The sample was randomly divided into five groups: C, T1, T2, T3, and T4, using a single-factor design. Group C (the control group) was cultured in a basic fermentation medium, while groups T1, T2, T3, and T4 were treated with low (0.1 mg/L), medium (0.5 mg/L), high (1 mg/L), and ultra-high (5 mg/L) doses of sodium selenite (Na2SeO3) based on the C group, respectively, with three parallel replications being performed in each group. After 72 h of fermentation, the liquid was dried via centrifugation (4400 × g) and stored in liquid nitrogen for the de novo transcriptome assembly and detection of other indicators. The indicators targeted included the biomass, DHA content, and Se content, and the levels of MDA, GSH-Px, A-COA, and ROS.
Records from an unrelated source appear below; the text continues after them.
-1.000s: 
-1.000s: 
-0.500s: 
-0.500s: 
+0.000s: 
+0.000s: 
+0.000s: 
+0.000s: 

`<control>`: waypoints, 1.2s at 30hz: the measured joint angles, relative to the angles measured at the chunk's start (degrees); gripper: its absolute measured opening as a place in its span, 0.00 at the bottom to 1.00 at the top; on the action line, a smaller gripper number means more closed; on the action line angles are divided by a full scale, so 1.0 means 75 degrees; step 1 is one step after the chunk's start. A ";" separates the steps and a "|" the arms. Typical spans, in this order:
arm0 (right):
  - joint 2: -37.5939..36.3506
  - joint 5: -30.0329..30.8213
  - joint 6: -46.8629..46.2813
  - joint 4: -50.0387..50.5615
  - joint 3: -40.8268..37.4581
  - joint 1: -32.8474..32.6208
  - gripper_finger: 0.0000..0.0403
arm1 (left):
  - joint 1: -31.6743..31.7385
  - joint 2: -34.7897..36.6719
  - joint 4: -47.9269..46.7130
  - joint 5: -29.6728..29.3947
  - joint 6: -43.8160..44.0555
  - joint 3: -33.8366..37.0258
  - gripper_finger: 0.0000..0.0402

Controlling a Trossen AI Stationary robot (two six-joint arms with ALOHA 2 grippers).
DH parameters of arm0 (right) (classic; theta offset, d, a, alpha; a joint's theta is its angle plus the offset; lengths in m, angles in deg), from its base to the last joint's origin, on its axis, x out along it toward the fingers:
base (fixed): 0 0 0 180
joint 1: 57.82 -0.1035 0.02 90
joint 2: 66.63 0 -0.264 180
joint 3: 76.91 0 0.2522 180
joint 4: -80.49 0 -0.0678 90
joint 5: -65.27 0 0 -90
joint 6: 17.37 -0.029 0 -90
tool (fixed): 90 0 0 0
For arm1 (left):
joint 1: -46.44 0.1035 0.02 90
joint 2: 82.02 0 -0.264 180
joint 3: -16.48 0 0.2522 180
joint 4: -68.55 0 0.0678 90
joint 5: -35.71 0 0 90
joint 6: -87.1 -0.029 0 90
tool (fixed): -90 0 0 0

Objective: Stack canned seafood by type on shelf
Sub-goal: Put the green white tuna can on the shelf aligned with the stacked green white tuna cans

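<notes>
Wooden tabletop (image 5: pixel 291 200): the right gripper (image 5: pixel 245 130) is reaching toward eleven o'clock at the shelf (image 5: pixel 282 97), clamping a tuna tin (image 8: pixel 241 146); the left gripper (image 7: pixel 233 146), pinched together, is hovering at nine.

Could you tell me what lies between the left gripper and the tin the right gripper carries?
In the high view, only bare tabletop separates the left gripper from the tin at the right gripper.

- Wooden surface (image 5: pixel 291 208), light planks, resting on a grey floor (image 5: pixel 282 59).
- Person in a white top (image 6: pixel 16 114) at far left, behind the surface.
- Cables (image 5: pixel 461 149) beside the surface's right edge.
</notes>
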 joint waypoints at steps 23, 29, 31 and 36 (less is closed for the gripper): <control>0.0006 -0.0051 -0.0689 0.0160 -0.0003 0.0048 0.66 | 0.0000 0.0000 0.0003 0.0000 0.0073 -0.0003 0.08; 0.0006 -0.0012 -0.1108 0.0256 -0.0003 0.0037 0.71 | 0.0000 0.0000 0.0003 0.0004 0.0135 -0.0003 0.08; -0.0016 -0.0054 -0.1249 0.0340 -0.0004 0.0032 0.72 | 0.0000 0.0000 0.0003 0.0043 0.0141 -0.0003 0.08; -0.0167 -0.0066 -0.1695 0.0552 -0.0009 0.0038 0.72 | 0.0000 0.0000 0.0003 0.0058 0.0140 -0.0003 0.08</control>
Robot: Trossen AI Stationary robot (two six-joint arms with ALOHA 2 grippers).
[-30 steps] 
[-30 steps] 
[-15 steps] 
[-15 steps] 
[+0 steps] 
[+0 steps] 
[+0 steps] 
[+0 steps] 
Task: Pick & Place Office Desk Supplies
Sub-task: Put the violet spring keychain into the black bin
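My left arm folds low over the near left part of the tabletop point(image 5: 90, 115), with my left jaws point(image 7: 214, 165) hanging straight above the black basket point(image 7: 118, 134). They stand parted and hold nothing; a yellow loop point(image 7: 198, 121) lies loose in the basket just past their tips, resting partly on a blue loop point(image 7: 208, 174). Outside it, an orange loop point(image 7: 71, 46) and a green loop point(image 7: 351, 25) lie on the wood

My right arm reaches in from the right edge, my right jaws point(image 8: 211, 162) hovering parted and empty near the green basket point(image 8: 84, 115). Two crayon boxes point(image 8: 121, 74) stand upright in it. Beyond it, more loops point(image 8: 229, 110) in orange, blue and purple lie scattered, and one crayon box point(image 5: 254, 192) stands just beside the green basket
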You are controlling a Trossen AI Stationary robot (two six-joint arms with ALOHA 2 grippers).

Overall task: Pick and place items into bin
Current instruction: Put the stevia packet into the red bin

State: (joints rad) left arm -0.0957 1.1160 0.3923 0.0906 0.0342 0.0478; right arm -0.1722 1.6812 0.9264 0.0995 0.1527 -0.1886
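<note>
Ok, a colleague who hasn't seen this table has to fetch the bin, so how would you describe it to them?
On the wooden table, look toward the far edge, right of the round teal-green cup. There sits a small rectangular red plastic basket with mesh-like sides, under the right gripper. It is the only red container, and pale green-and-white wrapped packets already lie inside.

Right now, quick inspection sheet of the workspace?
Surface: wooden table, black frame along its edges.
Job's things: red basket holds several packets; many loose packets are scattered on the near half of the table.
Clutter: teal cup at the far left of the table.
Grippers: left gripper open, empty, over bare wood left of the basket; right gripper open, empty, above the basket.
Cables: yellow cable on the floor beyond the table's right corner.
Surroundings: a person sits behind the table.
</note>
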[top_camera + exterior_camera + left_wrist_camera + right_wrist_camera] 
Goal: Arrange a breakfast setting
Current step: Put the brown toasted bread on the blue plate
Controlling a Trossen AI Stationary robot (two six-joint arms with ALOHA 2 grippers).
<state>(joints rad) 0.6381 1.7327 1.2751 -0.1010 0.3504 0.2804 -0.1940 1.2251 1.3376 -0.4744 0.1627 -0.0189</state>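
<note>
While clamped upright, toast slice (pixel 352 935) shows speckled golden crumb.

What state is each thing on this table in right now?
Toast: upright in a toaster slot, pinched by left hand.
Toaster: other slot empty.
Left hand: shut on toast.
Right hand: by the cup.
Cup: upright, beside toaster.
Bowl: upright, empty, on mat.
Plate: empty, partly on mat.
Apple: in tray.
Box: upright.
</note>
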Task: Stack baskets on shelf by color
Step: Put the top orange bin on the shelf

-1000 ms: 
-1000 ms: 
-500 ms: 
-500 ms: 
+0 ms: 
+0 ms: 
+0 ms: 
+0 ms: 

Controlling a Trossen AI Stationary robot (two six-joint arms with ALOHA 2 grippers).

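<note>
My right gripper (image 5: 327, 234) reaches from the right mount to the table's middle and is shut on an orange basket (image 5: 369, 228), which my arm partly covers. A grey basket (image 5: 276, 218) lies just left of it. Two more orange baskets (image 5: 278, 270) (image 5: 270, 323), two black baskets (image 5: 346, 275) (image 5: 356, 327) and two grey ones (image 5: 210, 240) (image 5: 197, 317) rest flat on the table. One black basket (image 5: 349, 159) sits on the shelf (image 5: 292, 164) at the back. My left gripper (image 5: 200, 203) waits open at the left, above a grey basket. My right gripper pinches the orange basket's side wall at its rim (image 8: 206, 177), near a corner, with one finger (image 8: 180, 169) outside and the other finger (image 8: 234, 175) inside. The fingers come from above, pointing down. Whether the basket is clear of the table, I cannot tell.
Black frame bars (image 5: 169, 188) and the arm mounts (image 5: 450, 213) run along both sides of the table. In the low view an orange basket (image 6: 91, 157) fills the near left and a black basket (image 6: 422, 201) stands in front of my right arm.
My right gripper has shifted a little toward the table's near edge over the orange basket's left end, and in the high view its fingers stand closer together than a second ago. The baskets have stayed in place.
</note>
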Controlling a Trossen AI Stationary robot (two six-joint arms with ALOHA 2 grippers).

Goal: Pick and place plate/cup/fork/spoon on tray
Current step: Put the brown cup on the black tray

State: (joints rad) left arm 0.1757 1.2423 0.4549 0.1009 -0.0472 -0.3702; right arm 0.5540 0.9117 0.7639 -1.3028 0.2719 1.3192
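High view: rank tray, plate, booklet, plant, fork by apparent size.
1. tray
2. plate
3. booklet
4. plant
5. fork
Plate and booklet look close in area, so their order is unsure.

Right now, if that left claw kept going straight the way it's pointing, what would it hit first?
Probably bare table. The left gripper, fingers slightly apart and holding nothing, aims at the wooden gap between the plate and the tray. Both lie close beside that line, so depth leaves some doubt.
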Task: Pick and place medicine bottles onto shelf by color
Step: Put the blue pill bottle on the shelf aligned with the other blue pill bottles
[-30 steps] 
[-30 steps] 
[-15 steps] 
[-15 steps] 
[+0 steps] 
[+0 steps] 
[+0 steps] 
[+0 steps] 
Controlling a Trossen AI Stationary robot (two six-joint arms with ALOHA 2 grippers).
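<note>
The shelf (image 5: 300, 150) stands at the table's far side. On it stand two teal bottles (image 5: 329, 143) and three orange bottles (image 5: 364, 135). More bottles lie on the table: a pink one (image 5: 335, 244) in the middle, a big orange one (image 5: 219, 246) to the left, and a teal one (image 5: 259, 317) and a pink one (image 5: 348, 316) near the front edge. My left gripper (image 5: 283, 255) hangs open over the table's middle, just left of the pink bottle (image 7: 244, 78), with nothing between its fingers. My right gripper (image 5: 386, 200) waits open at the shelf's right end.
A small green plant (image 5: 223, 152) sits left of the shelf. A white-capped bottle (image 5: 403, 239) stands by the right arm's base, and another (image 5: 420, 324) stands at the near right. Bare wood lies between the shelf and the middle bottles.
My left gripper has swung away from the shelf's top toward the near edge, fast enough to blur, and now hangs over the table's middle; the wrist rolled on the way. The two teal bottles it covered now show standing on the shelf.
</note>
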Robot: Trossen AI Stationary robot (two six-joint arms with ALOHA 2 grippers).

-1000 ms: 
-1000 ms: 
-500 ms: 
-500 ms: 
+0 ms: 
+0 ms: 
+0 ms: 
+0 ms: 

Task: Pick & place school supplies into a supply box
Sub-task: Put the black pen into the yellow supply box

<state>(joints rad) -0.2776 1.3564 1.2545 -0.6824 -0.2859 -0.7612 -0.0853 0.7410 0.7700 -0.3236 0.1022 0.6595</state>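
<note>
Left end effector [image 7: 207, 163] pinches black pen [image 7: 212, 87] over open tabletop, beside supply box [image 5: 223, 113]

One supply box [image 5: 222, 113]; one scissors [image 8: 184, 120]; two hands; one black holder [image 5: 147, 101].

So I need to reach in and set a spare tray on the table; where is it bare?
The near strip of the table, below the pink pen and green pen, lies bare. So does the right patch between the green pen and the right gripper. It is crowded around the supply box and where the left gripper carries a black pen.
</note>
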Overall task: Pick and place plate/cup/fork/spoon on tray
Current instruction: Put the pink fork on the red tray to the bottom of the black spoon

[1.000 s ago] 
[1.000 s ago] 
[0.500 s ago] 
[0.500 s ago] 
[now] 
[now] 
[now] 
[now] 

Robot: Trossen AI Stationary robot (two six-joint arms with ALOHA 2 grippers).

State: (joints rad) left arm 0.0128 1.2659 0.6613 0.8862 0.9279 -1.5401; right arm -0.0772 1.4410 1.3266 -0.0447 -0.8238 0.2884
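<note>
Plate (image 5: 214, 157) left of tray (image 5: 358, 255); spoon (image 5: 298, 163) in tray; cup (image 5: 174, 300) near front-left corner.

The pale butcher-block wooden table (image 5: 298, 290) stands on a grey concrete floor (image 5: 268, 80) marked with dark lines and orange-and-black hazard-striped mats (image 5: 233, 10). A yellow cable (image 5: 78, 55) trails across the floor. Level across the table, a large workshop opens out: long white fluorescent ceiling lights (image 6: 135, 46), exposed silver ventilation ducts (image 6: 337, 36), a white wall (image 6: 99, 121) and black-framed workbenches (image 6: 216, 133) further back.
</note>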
Briefly, the procedure involved the following: (1) Total RNA was processed via mRNA enrichment or rRNA removal; enrichment of mRNA where mRNA with PolyA tail was enriched using magnetic beads with oligodt; (2) Removal of rRNA, where rRNA was hybridized with a DNA probe, DNA/RNA hybridization chain was selectively digested using RNaseH, and the DNA probe was digested with DNaseI, to obtain the required RNA after purification; (3) the obtained RNA was fragmented using interrupt buffer and reverse transcribed with random N6 primers, following which the cDNA double strand was used to form double stranded DNA; (4) The end of the synthesized double stranded DNA was flattened and phosphorylated at the 5’ end, whence the 3’ end formed a sticky end protruding an “a”, which was connected to a bubbly joint with a protruding “T” at the 3’ end; (5) The linked products were amplified via PCR using specific primers; (6) The PCR product was thermally denatured into a single strand, and then a bridge primer was used to cyclize the single strand DNA to obtain a single strand circular DNA library; and (7) computer sequencing was performed.
First, low-quality reads with joint contamination and a high content of unknown base N were filtered out. Filtered data were considered clean reads. Clean reads were assembled to obtain UniGene, using which functional annotation and SSR detection were performed. Next, we calculated the expression level of each sample based on UniGene, detected differentially expressed genes (DEGs) between the different samples, annotated the genetic function of the sequencing results with reference to the seven databases, and performed an in-depth cluster analysis and a functional enrichment analysis of the DEGs.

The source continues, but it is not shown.